Exercise prompt: Starting with the line that holds "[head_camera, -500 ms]" and stopping after the line that holds "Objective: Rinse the", repeat the lines below word for word, without the pictures.

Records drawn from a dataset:
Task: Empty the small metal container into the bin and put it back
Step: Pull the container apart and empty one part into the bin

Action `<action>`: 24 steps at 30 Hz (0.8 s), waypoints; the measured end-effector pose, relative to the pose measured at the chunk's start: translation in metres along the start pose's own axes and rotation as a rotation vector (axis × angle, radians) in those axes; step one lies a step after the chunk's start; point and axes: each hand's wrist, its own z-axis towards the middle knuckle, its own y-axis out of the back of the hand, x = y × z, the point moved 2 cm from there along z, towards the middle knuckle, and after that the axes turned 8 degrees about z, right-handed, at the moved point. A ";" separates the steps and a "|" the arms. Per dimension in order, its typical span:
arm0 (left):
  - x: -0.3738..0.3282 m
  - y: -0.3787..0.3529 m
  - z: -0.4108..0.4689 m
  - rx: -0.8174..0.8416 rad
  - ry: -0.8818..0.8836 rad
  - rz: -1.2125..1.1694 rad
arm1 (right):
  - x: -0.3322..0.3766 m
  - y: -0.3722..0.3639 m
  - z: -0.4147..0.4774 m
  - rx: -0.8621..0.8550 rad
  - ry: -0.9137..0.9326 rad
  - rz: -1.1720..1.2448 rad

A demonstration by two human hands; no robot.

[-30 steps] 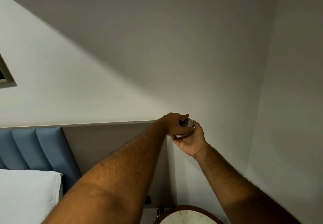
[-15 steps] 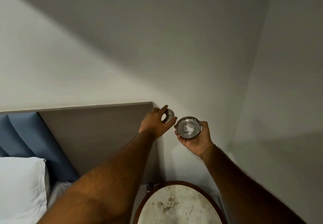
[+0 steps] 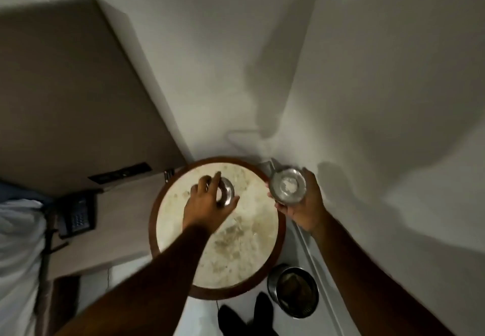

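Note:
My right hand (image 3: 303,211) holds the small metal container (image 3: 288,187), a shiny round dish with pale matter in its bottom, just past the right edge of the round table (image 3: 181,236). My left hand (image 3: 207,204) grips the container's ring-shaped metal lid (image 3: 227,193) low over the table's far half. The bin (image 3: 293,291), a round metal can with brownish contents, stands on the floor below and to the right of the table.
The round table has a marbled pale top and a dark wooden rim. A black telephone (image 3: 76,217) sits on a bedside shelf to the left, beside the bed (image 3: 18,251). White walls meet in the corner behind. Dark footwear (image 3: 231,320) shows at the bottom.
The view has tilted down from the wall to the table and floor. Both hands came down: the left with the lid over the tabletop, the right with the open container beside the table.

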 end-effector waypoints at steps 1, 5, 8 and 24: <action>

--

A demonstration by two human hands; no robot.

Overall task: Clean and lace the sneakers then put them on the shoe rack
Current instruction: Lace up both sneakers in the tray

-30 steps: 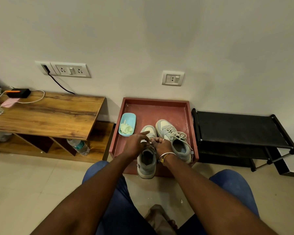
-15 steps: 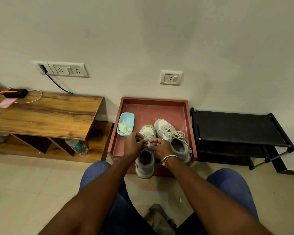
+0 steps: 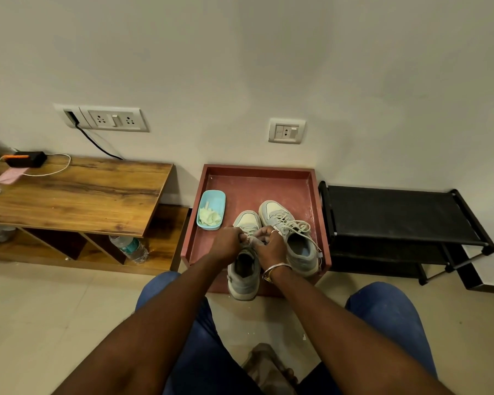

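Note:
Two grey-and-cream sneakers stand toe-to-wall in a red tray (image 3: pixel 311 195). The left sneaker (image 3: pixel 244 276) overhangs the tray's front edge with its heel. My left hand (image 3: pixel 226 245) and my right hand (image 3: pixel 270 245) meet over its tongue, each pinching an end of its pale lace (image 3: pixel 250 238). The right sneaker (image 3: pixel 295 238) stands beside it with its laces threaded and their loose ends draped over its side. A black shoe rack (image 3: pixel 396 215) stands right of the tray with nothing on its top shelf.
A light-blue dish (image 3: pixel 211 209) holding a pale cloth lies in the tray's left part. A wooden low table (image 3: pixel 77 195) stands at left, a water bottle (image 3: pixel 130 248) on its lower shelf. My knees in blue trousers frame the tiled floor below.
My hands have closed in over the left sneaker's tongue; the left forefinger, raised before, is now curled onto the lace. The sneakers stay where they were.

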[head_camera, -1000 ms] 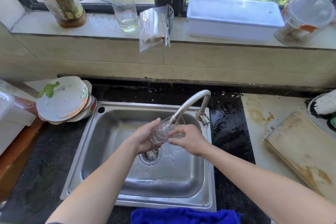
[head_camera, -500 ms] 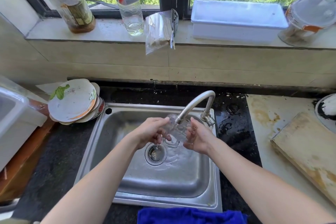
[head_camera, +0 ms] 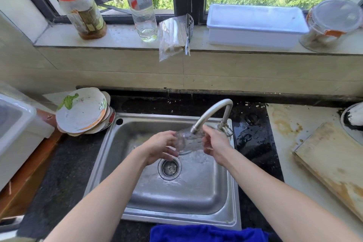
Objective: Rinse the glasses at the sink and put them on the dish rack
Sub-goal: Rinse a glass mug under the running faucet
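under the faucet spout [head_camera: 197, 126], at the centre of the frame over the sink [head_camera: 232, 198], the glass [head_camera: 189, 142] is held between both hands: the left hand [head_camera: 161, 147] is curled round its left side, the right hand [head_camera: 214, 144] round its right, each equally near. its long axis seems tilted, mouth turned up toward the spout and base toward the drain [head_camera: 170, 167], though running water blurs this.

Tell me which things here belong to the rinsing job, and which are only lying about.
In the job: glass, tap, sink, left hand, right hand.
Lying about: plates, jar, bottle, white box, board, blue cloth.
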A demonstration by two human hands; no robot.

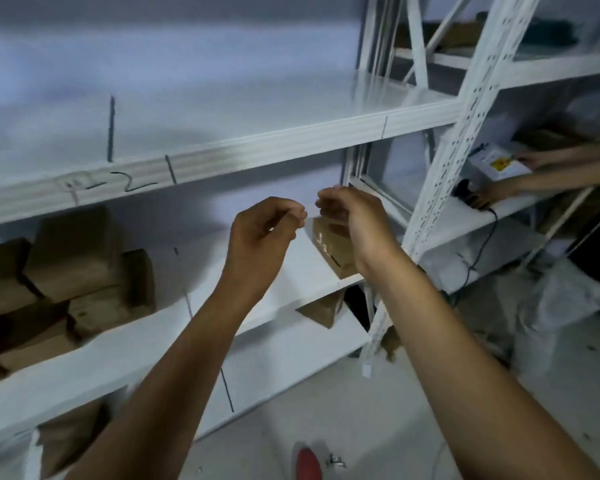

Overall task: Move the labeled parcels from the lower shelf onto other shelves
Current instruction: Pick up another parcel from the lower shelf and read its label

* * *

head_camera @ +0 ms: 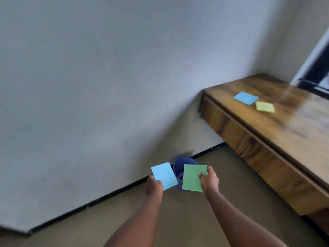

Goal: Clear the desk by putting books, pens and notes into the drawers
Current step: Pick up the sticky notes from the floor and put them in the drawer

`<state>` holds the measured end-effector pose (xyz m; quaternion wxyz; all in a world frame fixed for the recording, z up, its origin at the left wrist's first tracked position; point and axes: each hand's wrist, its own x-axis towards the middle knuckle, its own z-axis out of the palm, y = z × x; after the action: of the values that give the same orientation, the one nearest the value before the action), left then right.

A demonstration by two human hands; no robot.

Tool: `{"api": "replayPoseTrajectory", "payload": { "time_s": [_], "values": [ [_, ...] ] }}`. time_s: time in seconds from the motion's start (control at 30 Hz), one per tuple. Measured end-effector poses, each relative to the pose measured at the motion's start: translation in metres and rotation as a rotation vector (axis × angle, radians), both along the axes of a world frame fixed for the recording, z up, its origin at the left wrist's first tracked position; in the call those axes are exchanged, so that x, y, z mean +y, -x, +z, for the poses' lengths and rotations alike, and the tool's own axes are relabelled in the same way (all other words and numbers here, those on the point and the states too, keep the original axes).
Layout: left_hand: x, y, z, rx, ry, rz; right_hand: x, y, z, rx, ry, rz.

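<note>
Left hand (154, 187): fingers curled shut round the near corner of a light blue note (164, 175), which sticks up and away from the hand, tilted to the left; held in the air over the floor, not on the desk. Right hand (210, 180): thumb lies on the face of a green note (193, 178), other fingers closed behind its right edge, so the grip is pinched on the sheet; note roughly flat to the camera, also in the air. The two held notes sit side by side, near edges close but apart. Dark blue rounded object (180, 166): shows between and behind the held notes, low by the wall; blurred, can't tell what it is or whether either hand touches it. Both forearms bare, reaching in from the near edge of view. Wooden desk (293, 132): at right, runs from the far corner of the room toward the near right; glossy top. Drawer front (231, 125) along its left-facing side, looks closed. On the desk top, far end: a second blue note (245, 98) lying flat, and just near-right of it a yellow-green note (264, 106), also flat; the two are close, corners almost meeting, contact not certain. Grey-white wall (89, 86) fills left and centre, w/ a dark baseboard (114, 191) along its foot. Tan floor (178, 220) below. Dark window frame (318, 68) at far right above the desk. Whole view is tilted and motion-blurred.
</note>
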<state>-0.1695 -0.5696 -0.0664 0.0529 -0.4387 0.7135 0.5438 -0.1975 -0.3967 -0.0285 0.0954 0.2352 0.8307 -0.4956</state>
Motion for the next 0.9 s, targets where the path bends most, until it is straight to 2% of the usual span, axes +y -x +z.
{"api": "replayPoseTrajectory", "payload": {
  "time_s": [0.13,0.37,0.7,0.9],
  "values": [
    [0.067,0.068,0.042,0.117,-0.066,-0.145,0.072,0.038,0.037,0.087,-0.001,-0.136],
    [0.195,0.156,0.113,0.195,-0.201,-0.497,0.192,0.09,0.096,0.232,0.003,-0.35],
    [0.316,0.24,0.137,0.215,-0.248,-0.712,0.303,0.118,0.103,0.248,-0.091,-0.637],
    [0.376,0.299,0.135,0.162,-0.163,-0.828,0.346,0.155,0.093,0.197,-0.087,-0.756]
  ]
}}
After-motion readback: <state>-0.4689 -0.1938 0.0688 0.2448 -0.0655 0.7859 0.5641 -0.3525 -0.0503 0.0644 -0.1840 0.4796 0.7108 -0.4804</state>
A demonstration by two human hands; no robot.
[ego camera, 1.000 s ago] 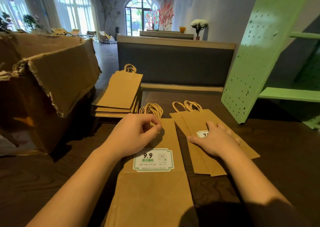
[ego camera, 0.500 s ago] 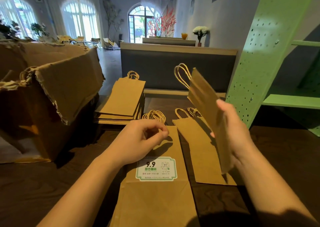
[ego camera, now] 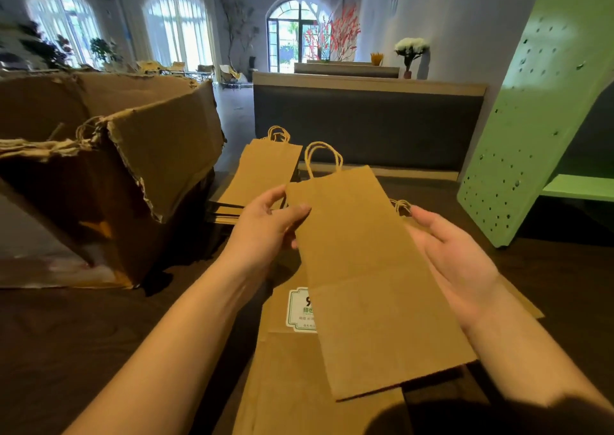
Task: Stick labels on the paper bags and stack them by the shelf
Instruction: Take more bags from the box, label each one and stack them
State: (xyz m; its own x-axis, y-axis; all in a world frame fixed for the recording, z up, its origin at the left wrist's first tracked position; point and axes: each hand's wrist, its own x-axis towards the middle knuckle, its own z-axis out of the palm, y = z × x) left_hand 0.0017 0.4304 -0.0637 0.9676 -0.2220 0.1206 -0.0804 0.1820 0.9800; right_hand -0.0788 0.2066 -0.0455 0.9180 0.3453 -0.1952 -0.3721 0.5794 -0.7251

Solution below:
[head_camera, -500 ms] 
[head_camera, +0 ms] 
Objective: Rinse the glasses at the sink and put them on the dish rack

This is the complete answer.